(What the exercise asks):
Below is a listing; write it out exactly and drop any images from it.

(Supplied material):
+++

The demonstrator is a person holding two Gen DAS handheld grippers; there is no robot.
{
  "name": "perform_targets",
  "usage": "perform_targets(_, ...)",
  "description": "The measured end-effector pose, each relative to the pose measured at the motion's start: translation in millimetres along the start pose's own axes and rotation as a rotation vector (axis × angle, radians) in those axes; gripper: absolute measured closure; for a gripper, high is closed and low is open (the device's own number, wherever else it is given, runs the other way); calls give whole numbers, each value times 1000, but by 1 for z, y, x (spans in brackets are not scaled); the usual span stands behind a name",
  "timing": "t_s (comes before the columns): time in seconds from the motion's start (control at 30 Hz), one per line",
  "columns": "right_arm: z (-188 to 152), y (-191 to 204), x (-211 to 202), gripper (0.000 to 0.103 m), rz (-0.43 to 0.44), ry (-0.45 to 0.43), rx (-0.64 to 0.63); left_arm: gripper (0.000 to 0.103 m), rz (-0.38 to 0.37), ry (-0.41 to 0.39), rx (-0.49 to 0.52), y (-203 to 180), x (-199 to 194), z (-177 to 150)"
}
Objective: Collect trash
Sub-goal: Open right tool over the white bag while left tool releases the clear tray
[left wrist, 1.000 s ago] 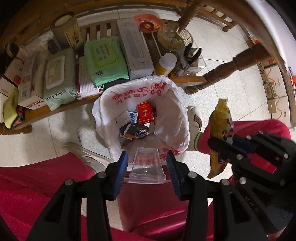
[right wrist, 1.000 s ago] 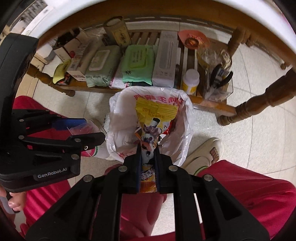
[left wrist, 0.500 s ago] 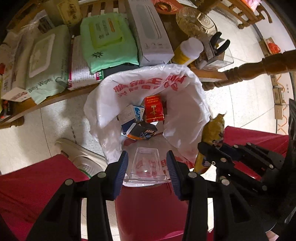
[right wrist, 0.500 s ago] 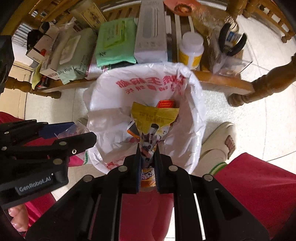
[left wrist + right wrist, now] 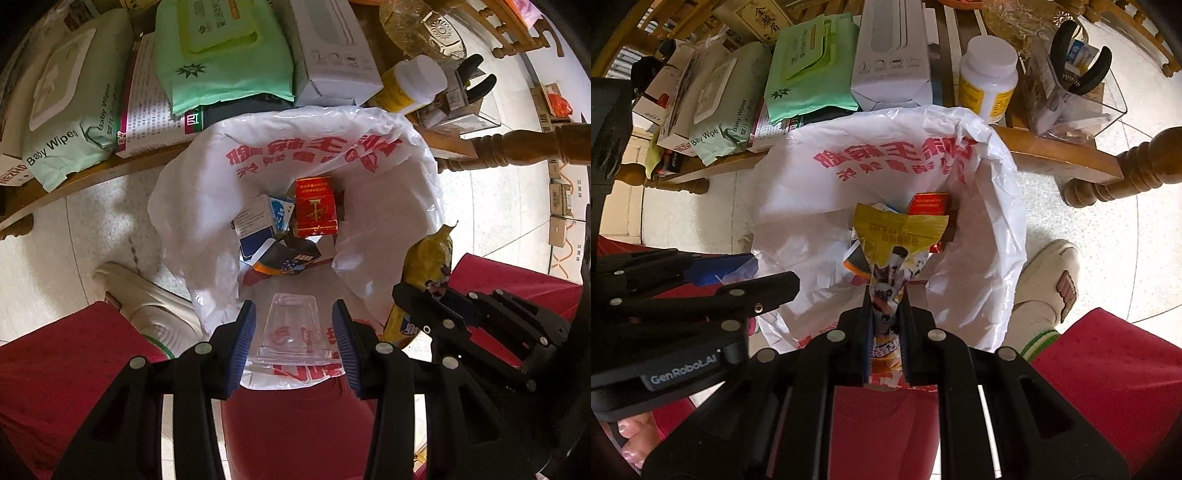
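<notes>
Holding both claws over the white bag point(image 5: 391, 206) at frame centre, you are gripping a clear cup point(image 5: 291, 328) left point(image 5: 293, 334), a yellow wrapper point(image 5: 899, 236) right point(image 5: 886, 314).

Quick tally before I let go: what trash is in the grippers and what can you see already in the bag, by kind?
Clear plastic cup, in left gripper: 1
Yellow snack wrapper, in right gripper: 1
Red carton in white bag: 1
Blue-and-white cartons: 2
Dark wrapper: 1
Total: 6
</notes>
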State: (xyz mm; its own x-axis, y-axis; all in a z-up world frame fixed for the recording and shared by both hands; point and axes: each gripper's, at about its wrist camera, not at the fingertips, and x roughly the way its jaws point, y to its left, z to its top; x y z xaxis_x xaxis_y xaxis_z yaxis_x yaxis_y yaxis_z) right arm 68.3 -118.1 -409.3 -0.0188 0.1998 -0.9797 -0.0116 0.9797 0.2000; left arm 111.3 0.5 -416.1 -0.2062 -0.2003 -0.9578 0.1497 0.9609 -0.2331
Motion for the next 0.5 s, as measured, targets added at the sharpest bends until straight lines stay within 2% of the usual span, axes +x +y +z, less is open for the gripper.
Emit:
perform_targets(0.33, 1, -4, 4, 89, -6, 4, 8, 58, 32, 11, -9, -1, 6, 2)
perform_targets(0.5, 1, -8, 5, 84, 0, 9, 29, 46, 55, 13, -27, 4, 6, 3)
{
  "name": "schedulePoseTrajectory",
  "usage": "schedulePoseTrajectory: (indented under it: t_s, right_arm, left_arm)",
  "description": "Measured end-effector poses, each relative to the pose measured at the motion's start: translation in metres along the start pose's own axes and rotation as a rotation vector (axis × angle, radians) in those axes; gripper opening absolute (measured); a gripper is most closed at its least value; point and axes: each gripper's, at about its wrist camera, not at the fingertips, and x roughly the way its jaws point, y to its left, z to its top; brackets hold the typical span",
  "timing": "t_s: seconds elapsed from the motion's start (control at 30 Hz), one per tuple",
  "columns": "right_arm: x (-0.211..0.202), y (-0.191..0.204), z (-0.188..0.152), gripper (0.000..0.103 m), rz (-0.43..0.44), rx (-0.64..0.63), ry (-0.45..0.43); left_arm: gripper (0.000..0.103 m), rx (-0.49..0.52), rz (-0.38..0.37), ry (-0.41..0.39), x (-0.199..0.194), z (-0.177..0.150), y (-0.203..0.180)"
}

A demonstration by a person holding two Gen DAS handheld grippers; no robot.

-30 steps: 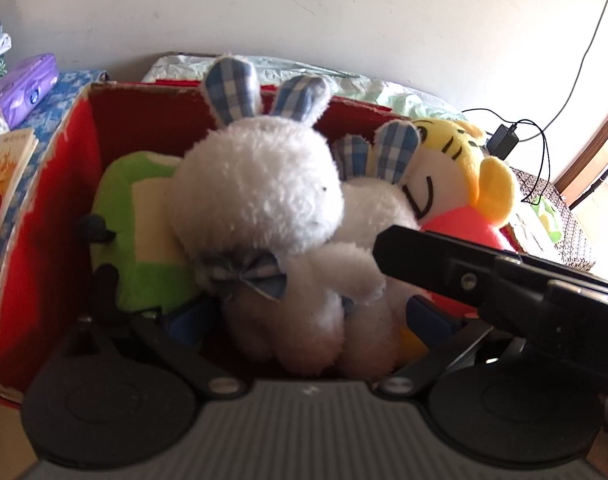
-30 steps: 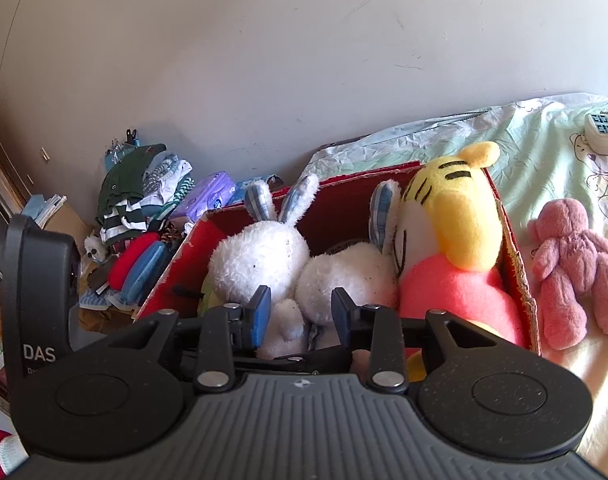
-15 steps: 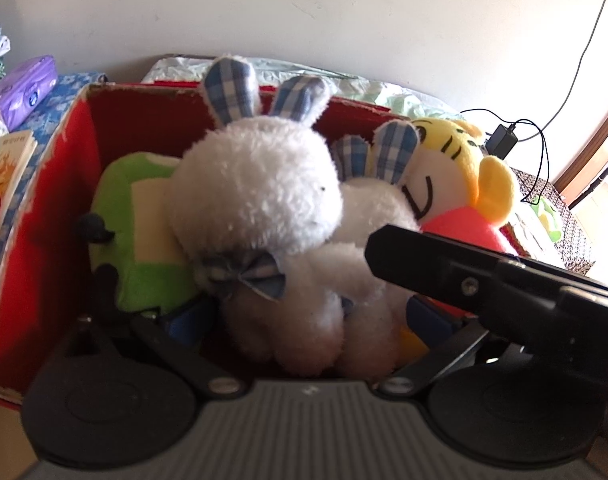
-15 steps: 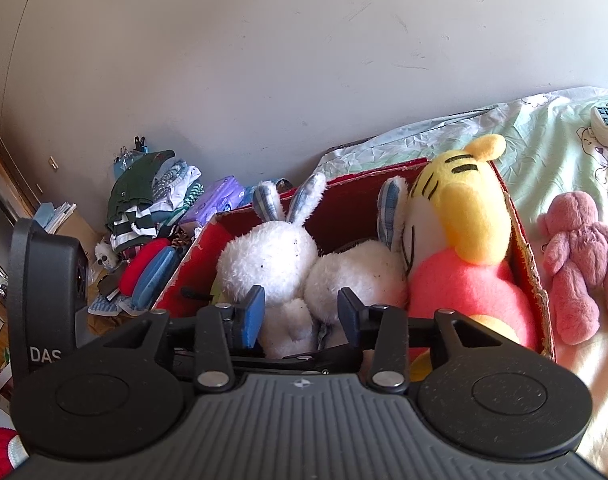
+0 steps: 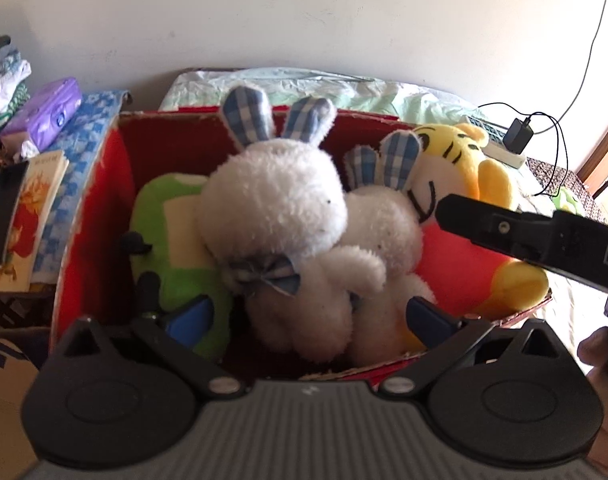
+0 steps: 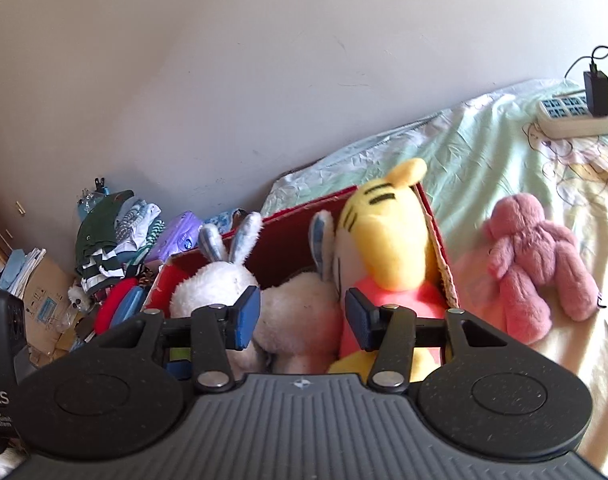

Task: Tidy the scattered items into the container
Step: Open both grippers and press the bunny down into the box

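Note:
A red cardboard box (image 5: pixel 84 216) on the bed holds a green plush (image 5: pixel 172 240), two white rabbits (image 5: pixel 276 216) with blue checked ears and a yellow tiger plush (image 5: pixel 464 160). My left gripper (image 5: pixel 310 318) is open, its blue pads either side of the front rabbit's body at the box's near edge. My right gripper (image 6: pixel 302 318) is open and empty above the box's near side (image 6: pixel 434 224), over the second rabbit (image 6: pixel 300 312) and the tiger (image 6: pixel 388 232). A pink plush (image 6: pixel 532 264) lies on the bed right of the box.
A power strip with charger (image 6: pixel 576 116) lies on the sheet at far right. Left of the box are a purple wipes pack (image 5: pixel 48 112), books (image 5: pixel 20 216), folded clothes (image 6: pixel 112 232) and a cardboard carton (image 6: pixel 44 300). The wall stands close behind.
My left gripper has pulled back and up from the box, so the rabbit sits further from the pads. My right gripper has lifted and swung right, its jaws wider apart.

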Motion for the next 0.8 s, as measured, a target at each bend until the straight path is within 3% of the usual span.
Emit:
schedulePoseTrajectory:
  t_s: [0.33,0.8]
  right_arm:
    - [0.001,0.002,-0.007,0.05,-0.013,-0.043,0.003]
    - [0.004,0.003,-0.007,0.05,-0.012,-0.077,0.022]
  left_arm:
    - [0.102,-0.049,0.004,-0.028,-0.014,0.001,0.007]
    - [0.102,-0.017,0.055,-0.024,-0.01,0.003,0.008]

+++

(Solution to this problem):
The demonstrator is a person holding two Gen DAS handheld grippers; there is no robot.
{
  "name": "perform_targets",
  "usage": "perform_targets(_, ...)",
  "description": "The measured end-effector pose, each relative to the pose measured at the motion's start: translation in millimetres along the start pose's own axes and rotation as a rotation vector (axis × angle, radians) in those axes; gripper: absolute measured closure; for a gripper, high is closed and low is open (the device's own number, wherever else it is given, runs the other way); calls give whole numbers, each value times 1000, but by 1 for z, y, x (spans in brackets are not scaled); the usual span stands behind a name",
  "timing": "t_s (comes before the columns): time in seconds from the motion's start (control at 30 Hz), one per line",
  "columns": "right_arm: z (-188 to 152), y (-191 to 204), x (-211 to 202), gripper (0.000 to 0.103 m), rz (-0.43 to 0.44), ry (-0.45 to 0.43), rx (-0.64 to 0.63); left_arm: gripper (0.000 to 0.103 m), rz (-0.38 to 0.37), ry (-0.41 to 0.39), rx (-0.49 to 0.52), y (-203 to 180), x (-199 to 194), z (-177 to 150)"
}
Objective: Collect trash
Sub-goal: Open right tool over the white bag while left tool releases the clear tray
[left wrist, 1.000 s ago] 
[right wrist, 1.000 s ago] 
[left wrist, 0.500 s ago] 
[right wrist, 0.500 s ago] 
[left wrist + right wrist, now] 
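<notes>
Holding both claws over the white bag point(image 5: 391, 206) at frame centre, you are gripping a clear cup point(image 5: 291, 328) left point(image 5: 293, 334), a yellow wrapper point(image 5: 899, 236) right point(image 5: 886, 314).

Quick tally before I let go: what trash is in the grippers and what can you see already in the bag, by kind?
Clear plastic cup, in left gripper: 1
Yellow snack wrapper, in right gripper: 1
Red carton in white bag: 1
Blue-and-white cartons: 2
Dark wrapper: 1
Total: 6
</notes>
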State: (xyz mm; its own x-axis, y-axis; all in a z-up world frame fixed for the recording and shared by both hands; point and axes: each gripper's, at about its wrist camera, not at the fingertips, and x roughly the way its jaws point, y to its left, z to its top; x y z xaxis_x xaxis_y xaxis_z yaxis_x yaxis_y yaxis_z) right arm 68.3 -118.1 -409.3 -0.0188 0.1998 -0.9797 -0.0116 0.9797 0.2000; left arm 111.3 0.5 -416.1 -0.2062 -0.2003 -0.9578 0.1497 0.9609 -0.2331
Motion for the next 0.5 s, as measured, targets added at the sharpest bends until straight lines stay within 2% of the usual span, axes +x +y +z, less is open for the gripper.
Emit:
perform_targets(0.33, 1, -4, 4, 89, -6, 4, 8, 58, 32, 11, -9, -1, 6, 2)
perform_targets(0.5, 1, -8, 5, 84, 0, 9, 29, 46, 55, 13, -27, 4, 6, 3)
{
  "name": "schedulePoseTrajectory",
  "usage": "schedulePoseTrajectory: (indented under it: t_s, right_arm, left_arm)",
  "description": "Measured end-effector poses, each relative to the pose measured at the motion's start: translation in metres along the start pose's own axes and rotation as a rotation vector (axis × angle, radians) in those axes; gripper opening absolute (measured); a gripper is most closed at its least value; point and axes: each gripper's, at about its wrist camera, not at the fingertips, and x roughly the way its jaws point, y to its left, z to its top; brackets hold the typical span",
  "timing": "t_s: seconds elapsed from the motion's start (control at 30 Hz), one per tuple",
  "columns": "right_arm: x (-0.211..0.202), y (-0.191..0.204), z (-0.188..0.152), gripper (0.000..0.103 m), rz (-0.43..0.44), rx (-0.64..0.63), ry (-0.45..0.43); left_arm: gripper (0.000..0.103 m), rx (-0.49..0.52), rz (-0.38..0.37), ry (-0.41..0.39), x (-0.199..0.194), z (-0.177..0.150), y (-0.203..0.180)"
}

A demonstration by a person holding two Gen DAS handheld grippers; no robot.

-30 steps: 
-30 steps: 
-15 steps: 
-15 steps: 
+0 steps: 
+0 steps: 

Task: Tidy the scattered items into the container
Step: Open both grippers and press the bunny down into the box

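Note:
A red cardboard box (image 5: pixel 84 216) on the bed holds a green plush (image 5: pixel 172 240), two white rabbits (image 5: pixel 276 216) with blue checked ears and a yellow tiger plush (image 5: pixel 464 160). My left gripper (image 5: pixel 310 318) is open, its blue pads either side of the front rabbit's body at the box's near edge. My right gripper (image 6: pixel 302 318) is open and empty above the box's near side (image 6: pixel 434 224), over the second rabbit (image 6: pixel 300 312) and the tiger (image 6: pixel 388 232). A pink plush (image 6: pixel 532 264) lies on the bed right of the box.
A power strip with charger (image 6: pixel 576 116) lies on the sheet at far right. Left of the box are a purple wipes pack (image 5: pixel 48 112), books (image 5: pixel 20 216), folded clothes (image 6: pixel 112 232) and a cardboard carton (image 6: pixel 44 300). The wall stands close behind.
My left gripper has pulled back and up from the box, so the rabbit sits further from the pads. My right gripper has lifted and swung right, its jaws wider apart.
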
Motion for the next 0.8 s, as measured, a target at each bend until the straight path is within 3% of the usual span.
Emit:
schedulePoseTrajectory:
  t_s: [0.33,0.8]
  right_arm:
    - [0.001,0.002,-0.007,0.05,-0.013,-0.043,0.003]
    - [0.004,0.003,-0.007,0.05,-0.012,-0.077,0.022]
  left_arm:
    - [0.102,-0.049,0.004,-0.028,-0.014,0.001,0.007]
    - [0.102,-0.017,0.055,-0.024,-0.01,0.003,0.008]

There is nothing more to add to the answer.